The California Highway Patrol released new details on the deadly limo fire that killed five women on the San Mateo Bridge in May. Terry McSweeney reports.
The deadly limousine fire that killed five women on the San Mateo Bridge in May "was accidental in nature," the California Highway Patrol announced Monday. Officials announced no criminal charges will be filed.
CHP held a news conference to release the results of its formal investigation, including how the fire started and whether any laws were broken. CHP Captain Mike Maskarich said the fire was the result of a "catastrophic failure of the rear suspension system."
The San Mateo County District Attorney Steve Wagstaffe said there was no basis for filing criminal charges. "This is a tragedy that is not a crime," Wagstaffe said.
Five women, including the bride-to-be, were killed May 4 when the 1999 Lincoln Town Car they were riding in on their way to a bridal party burst into flames. Four of the nine women inside the limo survived. Most were mothers and nurses in the East Bay.
“The failure of the suspension system…allowed the drive shaft to contact the floor board,” Foster City Fire Chief Michael Keefe said. “The heat and possible sparks generated from the friction from the rotation drive shaft and the underside of the floor plan beneath the leading edge of the rear seat ignited the materials covering the floorboard.”
Smoke and fire blocked access to rear doors, leaving the passengers a small pass-through into the driver’s compartment as the only escape option, Keefe said.
Dramatic recordings of 911 calls at the scene of the fire reveal desperate pleas for help outside the burning vehicle.
"We need help on the San Mateo Bridge!" cried a female voice at 10:07 p.m. on May 4 in the first of more than a dozen emergency calls about the fire that were released Monday by the California Highway Patrol. "Oh my God, oh my God. I cannot open the door!"
A male voice then yelled, "Get out, get out, get out!"
Three days after the crash, the CHP announced that the limo was authorized to carry eight passengers, not nine, and that the company, Limo Stop, could be fined by the California Public Utilities Commission. Officials announced Monday the company will face a $7,500 citation for operating with too many passengers.
The five women killed were among nine passengers in the limousine celebrating the wedding of Neriza Fojas, 31, of Monterey.
Killed in the fire were Fojas; Jennifer Balon, 39, of Dublin; Anna Alcantara, 46, of San Lorenzo; Michelle Estrera, 35, of Fresno; and Felomina Geronga, 43, of Alameda.
San Mateo Coroner Robert Foucrault said all five died of smoke inhalation and their deaths have been ruled accidental.
Those who survived the fire are Jasmin Deguia, 34, of San Jose; Mary Guardiano, 42, of Alameda; Nelia Arellano, 36, of Oakland; and Amalia Loyola, 48, of San Leandro.
Eight of the nine women in the limo were current or former employees at the Fruitvale Health Care Center in Oakland.
Orville Brown was driving the limo and became the focus of the investigation after his estranged wife claimed the two were arguing on a cell phone while he was driving as the fire erupted.
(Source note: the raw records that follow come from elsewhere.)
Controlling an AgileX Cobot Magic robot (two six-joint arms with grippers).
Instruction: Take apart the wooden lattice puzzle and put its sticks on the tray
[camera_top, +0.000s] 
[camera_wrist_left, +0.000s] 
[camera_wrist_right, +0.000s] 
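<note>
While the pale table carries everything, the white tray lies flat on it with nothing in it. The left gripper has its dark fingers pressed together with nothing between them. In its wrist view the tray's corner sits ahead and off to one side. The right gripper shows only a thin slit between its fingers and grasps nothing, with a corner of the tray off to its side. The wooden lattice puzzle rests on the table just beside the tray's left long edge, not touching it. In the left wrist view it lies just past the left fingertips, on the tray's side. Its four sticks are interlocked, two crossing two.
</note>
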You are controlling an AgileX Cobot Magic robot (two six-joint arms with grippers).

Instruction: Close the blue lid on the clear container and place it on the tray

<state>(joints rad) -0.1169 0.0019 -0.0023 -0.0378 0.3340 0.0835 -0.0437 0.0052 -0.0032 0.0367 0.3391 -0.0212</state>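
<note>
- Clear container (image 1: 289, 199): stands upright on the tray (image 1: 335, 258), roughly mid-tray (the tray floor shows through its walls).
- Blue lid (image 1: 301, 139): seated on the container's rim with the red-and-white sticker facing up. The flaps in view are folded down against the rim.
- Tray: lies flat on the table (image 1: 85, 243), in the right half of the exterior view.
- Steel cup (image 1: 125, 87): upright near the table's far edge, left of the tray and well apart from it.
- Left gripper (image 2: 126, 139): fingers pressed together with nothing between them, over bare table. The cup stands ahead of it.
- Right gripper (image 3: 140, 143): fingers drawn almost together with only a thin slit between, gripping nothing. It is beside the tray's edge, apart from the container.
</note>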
Maskarich disputed those allegations Monday, saying Brown was not on his cell phone in the moments leading up to the fire.
In July, Rachel Hernandez-Brown told NBC Bay Area in an on-camera interview, that she was in a volatile relationship with Brown and had been arguing with him on the phone just minutes before the limo burst into flames. The couple had split up a month before the fire, she said, and the day of the fire, police were called to break up an argument between the two.
"They were beautiful ladies," Orville Brown told NBC Bay Area in May after the tragedy. He said he did not understand at first what was going on when one of the women yelled "Smoke." He thought at first that the women wanted a cigarette.
He said only when he understood the gravity of the situation was when he he pulled over and got on the phone - only to call for help.
Bay City News contributed to this report.